We once again prepare for a flummoxing Saturday, jam-packed with all sorts of mirth and merriment:

  • National Hike With A Geek Day. Since we both established ourselves as various types of geeks for Geek Pride Day, we’ll just hike with each other.
  • National Vanilla Milkshake Day. I suspect we’ll have no problem making this one happen.
  • National Ice Cream Soda Day. Oh man, I just love this project. Like we needed an excuse for an ice cream soda.
  • National Seashell Day. We don’t have easy access to a sea to gather shells. Perhaps we’ll fill up at a Shell station?
  • World Juggling Day. We may as well give this a shot.
  • Summer Solstice. A good day for a bonfire, as the sun stretches its might from really, really early to really, really late.

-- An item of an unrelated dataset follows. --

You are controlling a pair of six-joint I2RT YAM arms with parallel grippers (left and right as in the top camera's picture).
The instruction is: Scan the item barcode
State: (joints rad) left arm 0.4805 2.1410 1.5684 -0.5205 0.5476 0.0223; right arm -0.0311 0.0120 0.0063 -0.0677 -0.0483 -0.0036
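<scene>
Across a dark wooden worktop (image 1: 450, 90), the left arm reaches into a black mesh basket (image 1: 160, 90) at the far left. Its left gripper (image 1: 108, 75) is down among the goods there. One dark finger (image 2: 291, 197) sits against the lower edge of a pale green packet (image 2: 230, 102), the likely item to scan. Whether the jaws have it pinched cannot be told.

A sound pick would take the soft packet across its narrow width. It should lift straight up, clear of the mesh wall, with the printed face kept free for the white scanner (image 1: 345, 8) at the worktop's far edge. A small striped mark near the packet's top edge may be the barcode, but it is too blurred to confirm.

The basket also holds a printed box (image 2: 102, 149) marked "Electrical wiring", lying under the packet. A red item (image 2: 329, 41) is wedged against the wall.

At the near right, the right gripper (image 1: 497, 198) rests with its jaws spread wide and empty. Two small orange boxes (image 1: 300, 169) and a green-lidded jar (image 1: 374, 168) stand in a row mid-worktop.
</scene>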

  • Ugliest Dog Day. We’ll try to find some ugly dogs online, since ours are far too perfect to qualify.
  • National Daylight Appreciation Day. We can do that. We get a lot of it up here in the summer. A lot.
  • Anne & Samantha Day. An interesting day, dedicated to the memory of Anne Frank.
  • Cuckoo Warning Day. A weird superstition. I love weird superstitions. Always good for a laugh.
  • International Ragweed Day. I think if this day gets a little too full, this might be where I start trimming.
  • International Surfing Day. Another activity we can’t do up here. Except “on the web” I guess.
  • New Identity Day. It’s our day to escape our debts and flee!
  • World Humanist Day. Wow. This is quite the packed day.
  • World Productivity Day. Not likely, with all these celebrations we have to fit in.